From the line containing "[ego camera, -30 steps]" down to the line containing "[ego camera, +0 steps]", copy out the entries below exactly, both lines included, and nothing else; pictures do not belong in the copy.

* * * * * * * * *

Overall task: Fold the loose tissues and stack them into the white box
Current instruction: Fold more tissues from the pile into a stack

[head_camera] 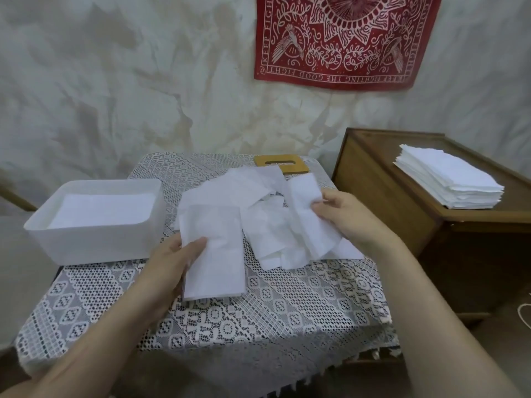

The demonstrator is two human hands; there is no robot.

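Note:
A white box stands on the left of the lace-covered table, with flat tissues inside it. My left hand holds a folded white tissue by its left edge, thumb on top, just right of the box. My right hand pinches a loose crumpled tissue lifted off a pile of several loose tissues spread over the middle of the table.
A wooden lid with a slot lies at the table's far edge behind the pile. A brown wooden cabinet stands to the right with a stack of tissues on top. A red bandana hangs on the wall.

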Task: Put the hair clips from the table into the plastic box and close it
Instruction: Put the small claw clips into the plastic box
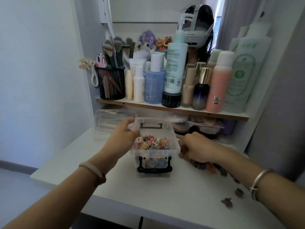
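Note:
A clear plastic box [175, 142] with black latches stands open on the white table [148, 192]. Small colourful hair clips [151, 142] fill its bottom. My left hand [123, 136] rests against the box's left rim, thumb at the far corner. My right hand [196, 148] is closed over a heap of hair clips [206, 166] on the table just right of the box. More loose hair clips [227, 202] lie near the right front edge. The clear lid [113, 119] lies behind and left of the box.
A shelf [173, 109] above the table's back carries bottles, jars and a black mesh brush holder [112, 83]. Under it sit compacts and small containers [198, 126]. A mirror behind reflects a person wearing a headset. A wall stands at the left.

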A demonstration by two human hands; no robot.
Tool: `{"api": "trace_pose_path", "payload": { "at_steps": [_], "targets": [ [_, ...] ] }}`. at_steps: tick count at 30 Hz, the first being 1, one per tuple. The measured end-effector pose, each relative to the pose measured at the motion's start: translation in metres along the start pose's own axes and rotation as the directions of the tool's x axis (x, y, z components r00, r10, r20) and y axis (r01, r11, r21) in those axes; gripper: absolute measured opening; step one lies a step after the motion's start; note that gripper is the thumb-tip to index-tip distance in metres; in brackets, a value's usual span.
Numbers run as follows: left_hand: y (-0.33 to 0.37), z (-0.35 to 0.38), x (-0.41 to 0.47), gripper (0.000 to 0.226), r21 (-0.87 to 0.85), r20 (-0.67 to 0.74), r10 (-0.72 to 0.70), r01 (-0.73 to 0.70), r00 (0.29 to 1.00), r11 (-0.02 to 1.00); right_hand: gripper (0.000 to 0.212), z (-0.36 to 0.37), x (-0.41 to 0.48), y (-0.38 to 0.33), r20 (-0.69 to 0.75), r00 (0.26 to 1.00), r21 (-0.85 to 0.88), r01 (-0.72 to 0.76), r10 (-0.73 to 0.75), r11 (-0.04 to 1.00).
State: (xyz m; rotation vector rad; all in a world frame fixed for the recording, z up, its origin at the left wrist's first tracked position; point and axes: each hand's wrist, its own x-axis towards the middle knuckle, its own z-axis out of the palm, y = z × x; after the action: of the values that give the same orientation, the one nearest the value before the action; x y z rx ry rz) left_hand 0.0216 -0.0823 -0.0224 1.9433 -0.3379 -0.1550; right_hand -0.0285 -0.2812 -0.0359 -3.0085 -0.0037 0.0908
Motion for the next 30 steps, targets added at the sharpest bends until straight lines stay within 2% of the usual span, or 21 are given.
{"api": "trace_pose_path", "payload": {
  "at_steps": [10,14,16,17,19,21,22,24,26,28,30],
  "targets": [
    [-0.001,-0.001,-0.004,0.051,-0.008,0.019,-0.013,0.013,1.000,1.000,0.019,0.003,-0.001,0.008,-0.038,0.999,-0.033,-0.015,0.014,0.999],
    [0.000,-0.001,-0.007,0.050,-0.001,0.036,-0.015,0.015,0.999,1.000,0.021,-0.002,-0.003,0.009,-0.132,0.991,0.019,-0.025,0.027,1.000],
    [0.000,0.000,-0.007,0.050,0.009,0.048,-0.011,0.010,0.999,1.000,0.019,-0.016,-0.003,0.005,-0.306,0.950,0.133,-0.026,0.065,0.991],
    [0.000,0.000,-0.008,0.050,0.013,0.052,-0.008,0.008,0.999,1.000,0.018,-0.025,-0.005,0.000,-0.385,0.918,0.247,0.009,0.089,0.969],
    [0.002,0.000,-0.009,0.050,0.016,0.056,-0.005,0.004,0.998,1.000,0.021,-0.044,-0.009,-0.011,-0.425,0.901,0.498,0.156,0.083,0.853],
    [0.002,0.000,-0.010,0.050,0.013,0.056,-0.004,0.004,0.998,1.000,0.024,-0.056,-0.013,-0.022,-0.360,0.933,0.634,0.246,-0.002,0.734],
    [0.003,0.000,-0.011,0.050,0.009,0.059,-0.004,0.003,0.998,1.000,0.022,-0.058,-0.015,-0.023,-0.323,0.946,0.636,0.245,-0.037,0.732],
    [0.003,0.001,-0.012,0.050,0.004,0.059,0.002,-0.002,0.998,1.000,0.016,-0.058,-0.017,-0.018,-0.300,0.954,0.571,0.199,-0.024,0.797],
    [0.002,0.001,-0.011,0.050,-0.001,0.054,0.005,-0.005,0.999,1.000,0.016,-0.052,-0.019,-0.007,-0.239,0.970,0.476,0.075,0.047,0.876],
    [0.001,0.001,-0.010,0.049,-0.007,0.054,0.004,-0.003,0.999,1.000,0.022,-0.040,-0.022,0.003,-0.033,0.998,0.260,-0.048,0.059,0.964],
    [0.000,0.002,-0.010,0.049,-0.008,0.056,0.007,-0.006,0.998,1.000,0.031,-0.022,-0.024,0.007,0.144,0.988,0.051,-0.067,0.060,0.996]
  ]
}}
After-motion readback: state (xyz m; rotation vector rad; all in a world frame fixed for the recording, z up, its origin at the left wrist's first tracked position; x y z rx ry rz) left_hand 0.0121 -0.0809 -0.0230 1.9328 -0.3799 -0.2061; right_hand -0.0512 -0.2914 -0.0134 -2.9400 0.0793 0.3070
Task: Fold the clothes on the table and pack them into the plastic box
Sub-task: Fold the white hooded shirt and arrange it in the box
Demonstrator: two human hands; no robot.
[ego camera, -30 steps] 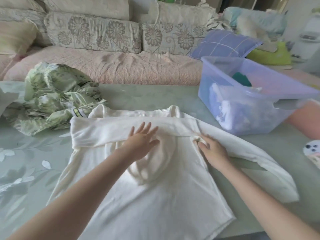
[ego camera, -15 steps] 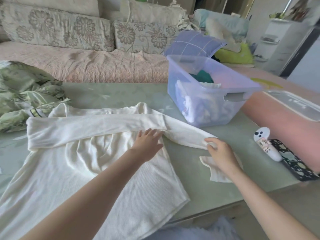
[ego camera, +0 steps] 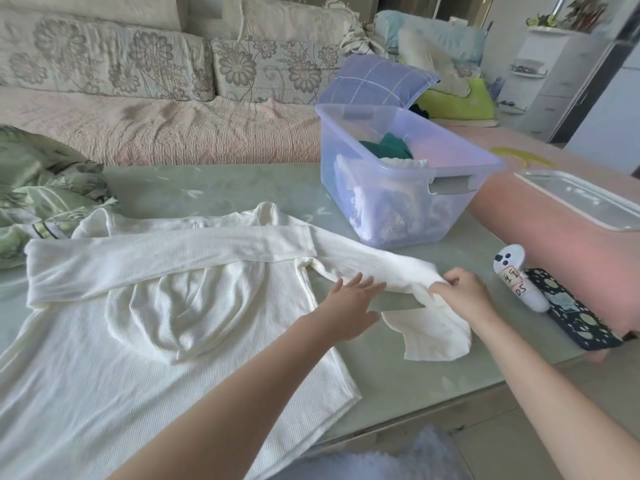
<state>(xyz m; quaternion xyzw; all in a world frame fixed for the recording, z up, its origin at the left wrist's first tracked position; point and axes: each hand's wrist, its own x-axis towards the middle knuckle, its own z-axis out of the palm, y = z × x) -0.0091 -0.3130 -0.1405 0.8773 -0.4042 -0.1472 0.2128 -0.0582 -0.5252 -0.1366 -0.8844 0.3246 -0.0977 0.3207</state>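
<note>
1. While the right hand (ego camera: 464, 296) is pinching the white sweater (ego camera: 173, 358) by its outstretched sleeve (ego camera: 374, 268), just in front of the plastic box (ego camera: 398, 220), its fingers are curling round a bunched fold. The cuff end is drooping onto the table (ego camera: 207, 188).
2. The left hand (ego camera: 349, 306) is reaching onto the same sleeve's lower edge, farther from the box, with fingers straight and spread, gripping nothing.
3. The sweater is lying flat on the table left of the box. The held sleeve is running lengthwise past the box's front wall, and the other sleeve is lying folded across the chest, pointing away from the box.
4. A crumpled green floral garment (ego camera: 41, 188) is sitting far left of the box. A white ghost-faced toy (ego camera: 516, 275) and a dark patterned phone (ego camera: 571, 313) are lying right of the box, near the right hand. Clothes are sitting inside the box.
</note>
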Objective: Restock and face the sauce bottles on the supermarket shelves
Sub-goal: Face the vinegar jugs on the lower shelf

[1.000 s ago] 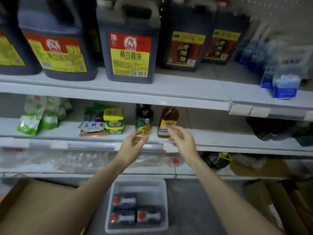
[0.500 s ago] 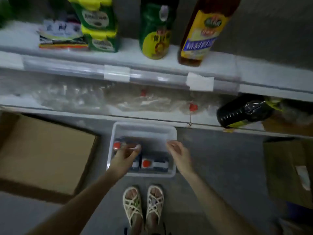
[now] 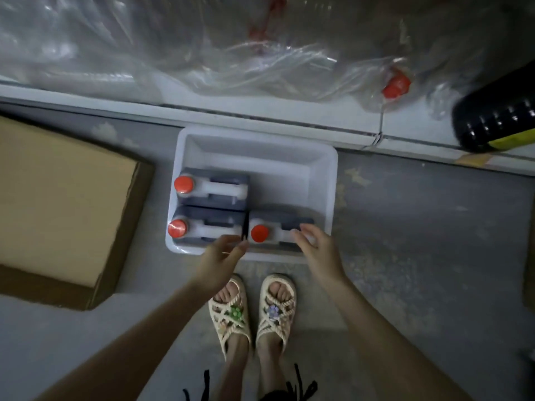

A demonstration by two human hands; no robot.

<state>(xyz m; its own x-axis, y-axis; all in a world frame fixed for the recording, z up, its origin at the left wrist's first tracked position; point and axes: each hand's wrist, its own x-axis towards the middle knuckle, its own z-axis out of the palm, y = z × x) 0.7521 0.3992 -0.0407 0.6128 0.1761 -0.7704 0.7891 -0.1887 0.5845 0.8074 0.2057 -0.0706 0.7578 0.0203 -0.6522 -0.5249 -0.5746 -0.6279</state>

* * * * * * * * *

• _Response for this exercise_:
[ego camera, -30 steps] 
[ego camera, -15 steps] 
[ego camera, +0 steps] 

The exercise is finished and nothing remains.